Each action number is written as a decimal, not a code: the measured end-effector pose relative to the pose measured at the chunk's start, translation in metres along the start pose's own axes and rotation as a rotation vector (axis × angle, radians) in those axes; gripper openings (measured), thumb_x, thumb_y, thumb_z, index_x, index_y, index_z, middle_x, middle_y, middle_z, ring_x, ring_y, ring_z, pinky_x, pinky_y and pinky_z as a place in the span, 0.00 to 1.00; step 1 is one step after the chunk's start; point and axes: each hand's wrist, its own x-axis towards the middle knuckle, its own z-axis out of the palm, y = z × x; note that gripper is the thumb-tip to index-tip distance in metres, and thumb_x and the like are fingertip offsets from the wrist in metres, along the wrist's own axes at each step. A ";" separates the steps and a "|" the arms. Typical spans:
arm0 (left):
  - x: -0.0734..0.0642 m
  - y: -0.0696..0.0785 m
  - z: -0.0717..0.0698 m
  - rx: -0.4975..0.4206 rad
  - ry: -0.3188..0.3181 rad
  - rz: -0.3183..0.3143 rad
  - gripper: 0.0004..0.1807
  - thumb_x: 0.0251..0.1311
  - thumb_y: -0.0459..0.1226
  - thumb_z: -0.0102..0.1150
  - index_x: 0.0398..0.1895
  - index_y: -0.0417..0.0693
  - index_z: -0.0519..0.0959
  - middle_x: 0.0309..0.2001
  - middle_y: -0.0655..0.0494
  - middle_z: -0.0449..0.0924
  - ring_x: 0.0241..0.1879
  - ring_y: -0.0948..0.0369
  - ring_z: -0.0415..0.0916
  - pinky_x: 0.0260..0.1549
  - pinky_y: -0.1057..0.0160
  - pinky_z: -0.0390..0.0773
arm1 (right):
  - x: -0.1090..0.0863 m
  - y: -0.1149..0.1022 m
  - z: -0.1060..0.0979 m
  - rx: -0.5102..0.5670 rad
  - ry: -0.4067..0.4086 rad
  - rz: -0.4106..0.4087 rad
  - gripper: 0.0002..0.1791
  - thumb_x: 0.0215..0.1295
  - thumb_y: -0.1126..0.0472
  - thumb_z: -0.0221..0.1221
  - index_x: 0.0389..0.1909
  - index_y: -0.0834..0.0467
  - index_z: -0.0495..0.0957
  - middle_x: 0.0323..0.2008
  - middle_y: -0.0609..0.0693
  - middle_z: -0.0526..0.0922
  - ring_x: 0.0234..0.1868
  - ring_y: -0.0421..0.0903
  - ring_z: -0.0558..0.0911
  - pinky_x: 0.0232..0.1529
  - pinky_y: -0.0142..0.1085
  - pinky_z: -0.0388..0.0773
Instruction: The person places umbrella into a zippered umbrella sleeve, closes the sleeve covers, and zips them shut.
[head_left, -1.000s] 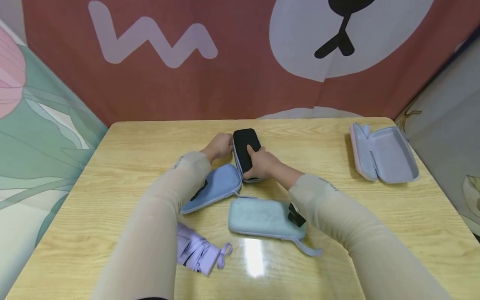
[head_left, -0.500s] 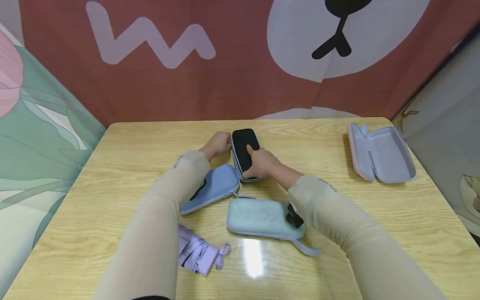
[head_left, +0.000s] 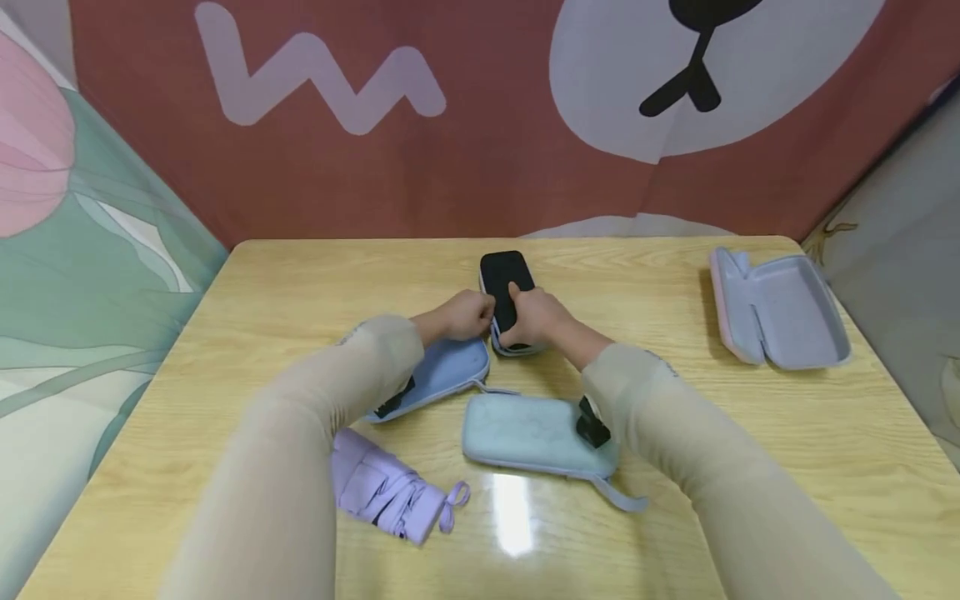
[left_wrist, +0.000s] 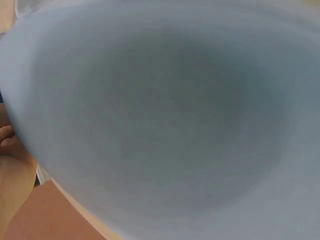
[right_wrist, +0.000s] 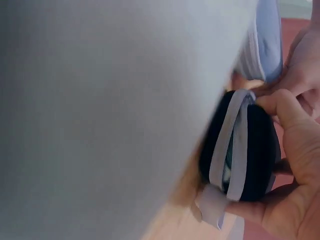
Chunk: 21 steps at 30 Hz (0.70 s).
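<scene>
Head view. The sleeves cover part of the blue case (head_left: 457, 362) and just meet the upper end of the purple pouch (head_left: 375, 483). The undersides of both hands are out of sight. The black case (head_left: 501, 271) lies on the worktop (head_left: 585, 550) between the two hands. The left hand (head_left: 467, 315) is at its 8 o'clock edge, fingers curled and pinching there; the zip pull cannot be made out. The right hand (head_left: 543, 317) grips it from 4 o'clock, thumb over the upper face. From the black case, the blue case lies near at 7 o'clock, the teal case (head_left: 532, 429) at 6 o'clock, the purple pouch farther off at 7 o'clock, and the opened-out case (head_left: 798, 317) well apart at 3 o'clock. Count: four cases, one pouch, two hands.

Left wrist view. A grey-blue blur (left_wrist: 165, 125) fills most of the field. One hand shows at 8 o'clock, cut by the edge; whose side, and its grip, cannot be told.

Right wrist view. A pale blur (right_wrist: 100, 120) takes the left part. The black case sits at 4 o'clock, the right fingers around it; two pale zip bands (right_wrist: 224, 140) part along it, the contents between them indistinct. The left hand is at its 1 o'clock, cut off by the frame.
</scene>
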 end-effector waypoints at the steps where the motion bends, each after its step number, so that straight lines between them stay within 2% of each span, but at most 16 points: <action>1: -0.005 0.013 -0.003 -0.010 0.002 0.015 0.08 0.55 0.28 0.44 0.19 0.41 0.68 0.18 0.53 0.70 0.17 0.63 0.61 0.21 0.67 0.63 | 0.000 0.002 -0.001 0.000 0.004 0.010 0.52 0.44 0.48 0.59 0.64 0.65 0.42 0.14 0.53 0.73 0.14 0.43 0.65 0.18 0.32 0.64; 3: -0.008 0.023 -0.005 -0.021 0.025 0.018 0.09 0.56 0.27 0.43 0.18 0.40 0.67 0.19 0.50 0.71 0.17 0.64 0.60 0.19 0.72 0.60 | 0.000 0.007 -0.004 -0.008 0.015 0.014 0.53 0.45 0.46 0.59 0.64 0.66 0.42 0.12 0.52 0.72 0.14 0.43 0.66 0.19 0.33 0.65; 5: -0.008 0.025 -0.005 -0.031 0.044 -0.011 0.10 0.55 0.26 0.43 0.18 0.41 0.67 0.20 0.49 0.73 0.18 0.63 0.64 0.19 0.73 0.59 | 0.000 0.010 -0.005 0.000 0.001 0.009 0.54 0.45 0.43 0.60 0.64 0.66 0.41 0.14 0.52 0.73 0.18 0.45 0.71 0.25 0.34 0.69; 9: -0.008 0.013 -0.008 -0.088 0.044 -0.058 0.10 0.54 0.26 0.43 0.17 0.42 0.67 0.21 0.50 0.73 0.22 0.60 0.69 0.21 0.71 0.63 | -0.003 0.009 -0.005 -0.007 -0.041 -0.011 0.55 0.47 0.41 0.59 0.64 0.67 0.40 0.18 0.55 0.75 0.25 0.48 0.75 0.30 0.36 0.70; 12: -0.011 0.008 -0.013 -0.111 0.042 -0.066 0.10 0.55 0.26 0.42 0.18 0.41 0.66 0.20 0.52 0.69 0.22 0.61 0.66 0.23 0.68 0.64 | -0.008 0.004 -0.006 -0.071 -0.050 -0.021 0.53 0.48 0.43 0.59 0.63 0.67 0.41 0.34 0.65 0.76 0.33 0.51 0.76 0.34 0.37 0.71; 15: -0.009 0.005 -0.015 -0.099 0.045 -0.090 0.09 0.55 0.26 0.43 0.19 0.40 0.68 0.21 0.52 0.70 0.22 0.61 0.65 0.23 0.68 0.64 | -0.013 -0.001 -0.010 -0.148 -0.045 -0.029 0.49 0.49 0.47 0.60 0.63 0.67 0.45 0.53 0.72 0.61 0.47 0.57 0.71 0.44 0.40 0.70; 16: -0.007 0.002 -0.014 -0.087 0.050 -0.094 0.09 0.55 0.26 0.43 0.19 0.40 0.68 0.21 0.52 0.70 0.22 0.61 0.65 0.24 0.68 0.65 | -0.014 -0.002 -0.012 -0.164 -0.052 -0.027 0.49 0.48 0.48 0.61 0.63 0.66 0.46 0.57 0.72 0.55 0.50 0.59 0.69 0.46 0.42 0.68; 18: -0.005 -0.001 -0.010 -0.070 0.057 -0.091 0.10 0.56 0.26 0.42 0.20 0.41 0.68 0.21 0.52 0.70 0.22 0.60 0.64 0.24 0.66 0.65 | -0.015 -0.002 -0.016 -0.201 -0.059 -0.043 0.47 0.47 0.50 0.62 0.63 0.65 0.49 0.59 0.70 0.52 0.55 0.60 0.63 0.51 0.43 0.65; 21: 0.022 -0.042 0.012 -0.033 0.117 -0.019 0.11 0.54 0.27 0.43 0.17 0.47 0.67 0.18 0.55 0.68 0.20 0.60 0.64 0.21 0.65 0.65 | -0.013 0.000 -0.022 -0.233 -0.077 -0.099 0.47 0.46 0.53 0.64 0.63 0.64 0.51 0.61 0.66 0.51 0.59 0.62 0.55 0.55 0.45 0.59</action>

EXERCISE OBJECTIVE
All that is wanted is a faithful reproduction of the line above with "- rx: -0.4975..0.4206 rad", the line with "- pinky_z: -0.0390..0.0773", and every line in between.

TASK ANSWER
  - rx: -0.4975..0.4206 rad
  - ry: -0.3188..0.3181 rad
  - rz: -0.3183..0.3143 rad
  - gripper: 0.0004..0.1807
  - thumb_x: 0.0251..0.1311
  - thumb_y: -0.0459..0.1226
  - thumb_z: -0.0102..0.1150
  - index_x: 0.0398..0.1895
  - index_y: -0.0417..0.0693
  - index_z: -0.0519..0.0959
  - middle_x: 0.0309..0.2001
  - middle_y: -0.0655..0.0494
  - middle_z: -0.0449..0.0924
  - ring_x: 0.0241..0.1879
  - ring_y: -0.0948..0.0369
  - ring_z: -0.0415..0.0916
  - pinky_x: 0.0260..0.1549
  - pinky_y: -0.1057..0.0160
  - pinky_z: -0.0390..0.0773

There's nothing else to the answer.